Song by Wolfgang Roloff
- Language: German
- Released: 1966
- Genre: schlager
- Songwriters: Wolfgang Roloff, Hans Hee

= Dunja, du =

"Dunja, du" is originally a West German schlager song, written by Wolfgang Roloff and Hans Hee. In 1966, it was recorded by Ronny (Wolfgang Roloff)

Keld Heick wrote a Danish text entitled "Vi ska' gå hånd i hånd" which became popular in Denmark in 1968. Keld Heick recorded the song with his group Keld & The Donkeys.

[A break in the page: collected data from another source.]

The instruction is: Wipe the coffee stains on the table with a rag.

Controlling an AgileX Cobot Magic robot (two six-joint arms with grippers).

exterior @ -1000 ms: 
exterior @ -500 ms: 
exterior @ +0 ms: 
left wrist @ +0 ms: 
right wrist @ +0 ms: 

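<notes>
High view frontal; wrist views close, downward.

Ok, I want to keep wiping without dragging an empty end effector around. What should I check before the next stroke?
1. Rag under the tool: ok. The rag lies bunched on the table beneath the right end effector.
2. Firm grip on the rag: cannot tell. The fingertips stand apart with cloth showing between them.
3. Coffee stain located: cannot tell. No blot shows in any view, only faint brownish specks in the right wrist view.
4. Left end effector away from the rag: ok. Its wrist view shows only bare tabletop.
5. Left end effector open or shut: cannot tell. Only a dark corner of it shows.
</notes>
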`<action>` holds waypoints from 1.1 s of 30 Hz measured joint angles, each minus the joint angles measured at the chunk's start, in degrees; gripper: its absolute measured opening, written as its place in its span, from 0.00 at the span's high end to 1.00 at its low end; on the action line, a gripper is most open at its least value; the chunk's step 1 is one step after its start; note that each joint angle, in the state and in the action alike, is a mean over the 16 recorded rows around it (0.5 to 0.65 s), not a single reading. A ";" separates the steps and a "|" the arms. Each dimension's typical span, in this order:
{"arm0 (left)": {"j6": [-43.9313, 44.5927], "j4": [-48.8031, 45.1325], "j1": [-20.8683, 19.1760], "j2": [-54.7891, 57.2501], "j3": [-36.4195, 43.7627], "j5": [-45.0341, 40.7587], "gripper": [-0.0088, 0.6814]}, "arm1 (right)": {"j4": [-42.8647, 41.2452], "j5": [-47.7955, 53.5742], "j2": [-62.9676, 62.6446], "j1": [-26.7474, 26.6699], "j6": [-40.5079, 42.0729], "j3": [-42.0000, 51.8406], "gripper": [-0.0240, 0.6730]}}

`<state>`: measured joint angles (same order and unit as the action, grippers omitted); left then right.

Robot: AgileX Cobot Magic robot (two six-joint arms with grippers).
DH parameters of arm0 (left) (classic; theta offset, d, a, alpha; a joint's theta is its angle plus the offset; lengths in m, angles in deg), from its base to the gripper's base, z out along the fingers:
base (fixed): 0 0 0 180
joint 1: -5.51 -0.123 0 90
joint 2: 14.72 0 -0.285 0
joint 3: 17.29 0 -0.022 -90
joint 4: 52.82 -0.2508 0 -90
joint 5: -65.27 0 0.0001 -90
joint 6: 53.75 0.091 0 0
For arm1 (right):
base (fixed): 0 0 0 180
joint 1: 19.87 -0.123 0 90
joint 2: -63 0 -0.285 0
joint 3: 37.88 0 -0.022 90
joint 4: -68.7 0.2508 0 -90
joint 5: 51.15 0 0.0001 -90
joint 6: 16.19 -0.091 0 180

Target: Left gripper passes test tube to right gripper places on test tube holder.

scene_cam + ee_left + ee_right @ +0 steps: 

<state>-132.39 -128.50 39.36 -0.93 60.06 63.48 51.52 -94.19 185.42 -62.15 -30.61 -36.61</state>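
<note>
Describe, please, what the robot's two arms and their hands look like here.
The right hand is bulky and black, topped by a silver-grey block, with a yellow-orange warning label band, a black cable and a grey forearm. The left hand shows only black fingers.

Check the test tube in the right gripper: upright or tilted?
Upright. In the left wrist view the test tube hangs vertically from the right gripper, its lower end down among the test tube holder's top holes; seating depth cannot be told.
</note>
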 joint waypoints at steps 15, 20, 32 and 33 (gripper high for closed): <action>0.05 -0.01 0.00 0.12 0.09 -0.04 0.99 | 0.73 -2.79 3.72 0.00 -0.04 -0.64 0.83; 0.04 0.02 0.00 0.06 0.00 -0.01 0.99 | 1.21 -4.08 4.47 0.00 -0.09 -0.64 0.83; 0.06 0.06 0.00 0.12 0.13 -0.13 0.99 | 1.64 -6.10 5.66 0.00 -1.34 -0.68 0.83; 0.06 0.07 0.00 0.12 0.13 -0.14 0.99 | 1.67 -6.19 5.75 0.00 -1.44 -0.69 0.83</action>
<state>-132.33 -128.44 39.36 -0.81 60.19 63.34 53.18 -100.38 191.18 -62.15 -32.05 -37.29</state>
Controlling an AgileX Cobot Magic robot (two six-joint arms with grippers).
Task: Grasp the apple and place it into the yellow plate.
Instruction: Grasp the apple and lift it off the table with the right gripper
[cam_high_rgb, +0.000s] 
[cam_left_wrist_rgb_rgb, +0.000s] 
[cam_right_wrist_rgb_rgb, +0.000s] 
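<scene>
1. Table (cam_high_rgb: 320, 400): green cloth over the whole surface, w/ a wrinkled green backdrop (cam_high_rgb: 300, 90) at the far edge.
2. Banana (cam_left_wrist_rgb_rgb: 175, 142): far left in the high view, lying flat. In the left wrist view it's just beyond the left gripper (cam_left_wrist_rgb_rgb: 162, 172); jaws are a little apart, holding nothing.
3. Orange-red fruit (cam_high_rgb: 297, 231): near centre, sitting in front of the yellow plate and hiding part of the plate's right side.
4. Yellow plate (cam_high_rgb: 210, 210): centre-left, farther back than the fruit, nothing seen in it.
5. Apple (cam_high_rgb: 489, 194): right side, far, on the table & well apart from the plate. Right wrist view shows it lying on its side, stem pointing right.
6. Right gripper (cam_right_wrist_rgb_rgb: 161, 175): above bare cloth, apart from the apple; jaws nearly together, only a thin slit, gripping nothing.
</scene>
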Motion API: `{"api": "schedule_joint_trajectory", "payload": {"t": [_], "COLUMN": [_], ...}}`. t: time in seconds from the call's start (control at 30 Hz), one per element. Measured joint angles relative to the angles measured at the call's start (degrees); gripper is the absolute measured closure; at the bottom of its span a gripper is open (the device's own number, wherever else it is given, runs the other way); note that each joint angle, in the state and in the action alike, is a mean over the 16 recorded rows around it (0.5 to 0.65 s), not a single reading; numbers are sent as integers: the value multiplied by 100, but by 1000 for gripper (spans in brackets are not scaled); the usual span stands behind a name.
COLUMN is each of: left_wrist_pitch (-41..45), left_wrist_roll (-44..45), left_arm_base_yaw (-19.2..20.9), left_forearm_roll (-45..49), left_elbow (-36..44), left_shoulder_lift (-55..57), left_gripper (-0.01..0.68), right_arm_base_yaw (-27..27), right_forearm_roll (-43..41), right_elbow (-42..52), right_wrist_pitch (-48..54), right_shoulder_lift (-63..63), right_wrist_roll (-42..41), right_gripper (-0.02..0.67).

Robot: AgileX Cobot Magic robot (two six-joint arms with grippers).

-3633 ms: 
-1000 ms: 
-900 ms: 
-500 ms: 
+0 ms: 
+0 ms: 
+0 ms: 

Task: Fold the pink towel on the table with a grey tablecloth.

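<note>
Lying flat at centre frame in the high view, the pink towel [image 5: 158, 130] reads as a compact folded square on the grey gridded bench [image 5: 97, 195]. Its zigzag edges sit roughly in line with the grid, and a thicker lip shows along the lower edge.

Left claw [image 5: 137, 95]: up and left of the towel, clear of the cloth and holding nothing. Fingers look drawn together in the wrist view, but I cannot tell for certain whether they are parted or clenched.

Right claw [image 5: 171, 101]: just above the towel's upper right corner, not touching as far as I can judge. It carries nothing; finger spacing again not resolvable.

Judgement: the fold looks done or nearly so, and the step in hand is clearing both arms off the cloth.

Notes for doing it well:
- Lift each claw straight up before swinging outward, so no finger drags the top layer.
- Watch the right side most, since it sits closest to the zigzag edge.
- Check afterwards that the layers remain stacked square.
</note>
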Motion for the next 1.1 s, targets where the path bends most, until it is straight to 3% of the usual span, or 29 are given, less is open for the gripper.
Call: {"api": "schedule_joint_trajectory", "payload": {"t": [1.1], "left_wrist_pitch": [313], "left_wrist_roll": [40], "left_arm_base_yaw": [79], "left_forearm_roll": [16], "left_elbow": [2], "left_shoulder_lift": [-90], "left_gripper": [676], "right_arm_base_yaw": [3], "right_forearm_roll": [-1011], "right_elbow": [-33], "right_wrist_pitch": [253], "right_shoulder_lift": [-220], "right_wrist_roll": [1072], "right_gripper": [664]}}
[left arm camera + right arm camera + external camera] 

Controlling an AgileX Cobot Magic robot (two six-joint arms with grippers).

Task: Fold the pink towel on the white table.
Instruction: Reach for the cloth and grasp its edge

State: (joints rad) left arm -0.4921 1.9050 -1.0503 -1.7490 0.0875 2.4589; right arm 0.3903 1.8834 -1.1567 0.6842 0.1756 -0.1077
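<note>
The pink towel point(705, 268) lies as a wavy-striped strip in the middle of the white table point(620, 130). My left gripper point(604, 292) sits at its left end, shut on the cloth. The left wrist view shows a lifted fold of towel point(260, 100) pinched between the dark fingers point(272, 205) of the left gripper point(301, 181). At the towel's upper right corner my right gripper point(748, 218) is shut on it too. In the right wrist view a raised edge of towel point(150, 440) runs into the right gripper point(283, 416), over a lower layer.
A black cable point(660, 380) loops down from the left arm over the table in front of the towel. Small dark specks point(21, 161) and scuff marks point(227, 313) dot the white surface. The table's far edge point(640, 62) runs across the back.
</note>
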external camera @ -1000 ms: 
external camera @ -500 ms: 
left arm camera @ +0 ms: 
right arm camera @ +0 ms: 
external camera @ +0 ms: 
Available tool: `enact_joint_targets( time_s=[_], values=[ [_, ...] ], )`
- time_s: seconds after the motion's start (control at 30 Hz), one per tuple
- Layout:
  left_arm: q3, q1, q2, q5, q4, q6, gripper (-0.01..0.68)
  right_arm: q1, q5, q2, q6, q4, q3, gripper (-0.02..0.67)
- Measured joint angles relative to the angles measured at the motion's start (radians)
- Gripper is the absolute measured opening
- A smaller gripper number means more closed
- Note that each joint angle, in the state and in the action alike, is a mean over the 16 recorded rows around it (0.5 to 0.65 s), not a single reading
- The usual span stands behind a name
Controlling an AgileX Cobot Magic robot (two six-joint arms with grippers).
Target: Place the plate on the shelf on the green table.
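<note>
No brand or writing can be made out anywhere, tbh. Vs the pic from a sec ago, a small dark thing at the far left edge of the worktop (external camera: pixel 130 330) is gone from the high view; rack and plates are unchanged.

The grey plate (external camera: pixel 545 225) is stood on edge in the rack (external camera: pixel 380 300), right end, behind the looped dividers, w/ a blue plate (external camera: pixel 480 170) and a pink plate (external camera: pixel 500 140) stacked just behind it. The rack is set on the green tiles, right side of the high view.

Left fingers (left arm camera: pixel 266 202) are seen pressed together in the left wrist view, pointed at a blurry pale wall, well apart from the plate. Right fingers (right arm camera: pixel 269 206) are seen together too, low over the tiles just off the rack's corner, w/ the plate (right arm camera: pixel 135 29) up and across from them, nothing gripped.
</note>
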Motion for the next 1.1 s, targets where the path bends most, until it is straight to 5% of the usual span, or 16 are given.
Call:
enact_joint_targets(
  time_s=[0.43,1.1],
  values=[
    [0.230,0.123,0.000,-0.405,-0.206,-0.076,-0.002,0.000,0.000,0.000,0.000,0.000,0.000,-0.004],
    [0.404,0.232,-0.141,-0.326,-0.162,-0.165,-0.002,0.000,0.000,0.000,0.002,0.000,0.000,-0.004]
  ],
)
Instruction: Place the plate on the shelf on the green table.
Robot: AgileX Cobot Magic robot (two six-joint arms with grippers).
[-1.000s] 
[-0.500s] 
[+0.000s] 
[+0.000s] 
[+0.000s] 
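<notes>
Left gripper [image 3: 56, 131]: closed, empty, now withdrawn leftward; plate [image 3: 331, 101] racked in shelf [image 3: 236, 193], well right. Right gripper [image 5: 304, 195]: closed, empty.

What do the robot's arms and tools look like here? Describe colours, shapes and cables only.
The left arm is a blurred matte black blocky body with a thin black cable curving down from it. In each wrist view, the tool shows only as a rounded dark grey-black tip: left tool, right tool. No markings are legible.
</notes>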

Bengt Sundström translated the Danish text into Swedish as "Vi ska gå hand i hand", copyright credited 1966. With these lyrics, Gunnar Wiklund recorded the song, releasing it as a single in 1967 with "Jag ser en värld" acting as B-side. His version became a major Svensktoppen hit for 20 weeks between 14 April-25 August 1968, topping the chart for four weeks.

With these lyrics, the song was also recorded by Vikingarna on the 1999 album Kramgoa låtar 1999.

The piece as translated by Pertti Reponen and recorded by Tapani Kansa with the name "Käymme yhdessä ain" was one of the most popular songs in Finland in the sixties.